● **Your instructions**:
The material below contains a line with "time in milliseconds" and a line with "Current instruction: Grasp". Copy exactly those two lines and all lines between them.

● **Material provided**:
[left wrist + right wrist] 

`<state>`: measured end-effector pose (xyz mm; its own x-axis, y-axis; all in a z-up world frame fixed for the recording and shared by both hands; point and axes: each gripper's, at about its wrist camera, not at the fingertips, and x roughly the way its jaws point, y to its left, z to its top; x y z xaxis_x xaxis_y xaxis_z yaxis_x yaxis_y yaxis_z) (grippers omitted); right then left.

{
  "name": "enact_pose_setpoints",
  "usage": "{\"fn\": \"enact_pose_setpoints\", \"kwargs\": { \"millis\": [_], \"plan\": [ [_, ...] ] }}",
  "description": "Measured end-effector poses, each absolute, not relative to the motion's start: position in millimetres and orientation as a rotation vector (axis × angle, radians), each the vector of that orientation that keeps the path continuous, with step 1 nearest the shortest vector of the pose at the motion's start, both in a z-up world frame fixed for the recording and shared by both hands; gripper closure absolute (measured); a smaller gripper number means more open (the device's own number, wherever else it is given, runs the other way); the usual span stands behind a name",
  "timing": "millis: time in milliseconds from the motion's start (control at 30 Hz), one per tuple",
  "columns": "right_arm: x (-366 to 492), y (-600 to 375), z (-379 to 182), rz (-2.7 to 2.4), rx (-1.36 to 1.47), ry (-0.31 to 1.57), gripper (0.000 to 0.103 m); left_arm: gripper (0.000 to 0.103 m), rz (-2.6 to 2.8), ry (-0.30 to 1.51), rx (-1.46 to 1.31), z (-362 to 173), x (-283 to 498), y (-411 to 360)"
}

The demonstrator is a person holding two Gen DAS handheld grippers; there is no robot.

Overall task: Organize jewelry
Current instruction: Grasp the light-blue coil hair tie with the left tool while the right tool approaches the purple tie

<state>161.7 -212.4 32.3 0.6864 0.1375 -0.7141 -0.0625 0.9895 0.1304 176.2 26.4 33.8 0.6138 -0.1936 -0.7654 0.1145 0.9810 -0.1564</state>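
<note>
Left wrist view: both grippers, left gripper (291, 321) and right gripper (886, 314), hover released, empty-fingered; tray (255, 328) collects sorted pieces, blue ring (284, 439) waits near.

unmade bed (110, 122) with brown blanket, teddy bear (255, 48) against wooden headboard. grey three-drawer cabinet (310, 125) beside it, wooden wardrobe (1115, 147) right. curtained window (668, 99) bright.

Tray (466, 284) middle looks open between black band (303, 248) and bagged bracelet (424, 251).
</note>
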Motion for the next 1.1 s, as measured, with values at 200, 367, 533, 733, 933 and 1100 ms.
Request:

● **Task solution**:
  "timing": "millis: time in milliseconds from the motion's start (control at 30 Hz), one per tuple",
  "columns": "right_arm: x (-366 to 492), y (-600 to 375), z (-379 to 182), rz (-2.7 to 2.4), rx (-1.36 to 1.47), ry (-0.31 to 1.57), gripper (0.000 to 0.103 m); left_arm: gripper (0.000 to 0.103 m), rz (-2.6 to 2.8), ry (-0.30 to 1.51), rx (-1.46 to 1.31), z (-362 to 173), x (-283 to 498), y (-411 to 360)"
}

The demonstrator is a person holding two Gen DAS handheld grippers; there is no robot.

Overall task: Organize jewelry
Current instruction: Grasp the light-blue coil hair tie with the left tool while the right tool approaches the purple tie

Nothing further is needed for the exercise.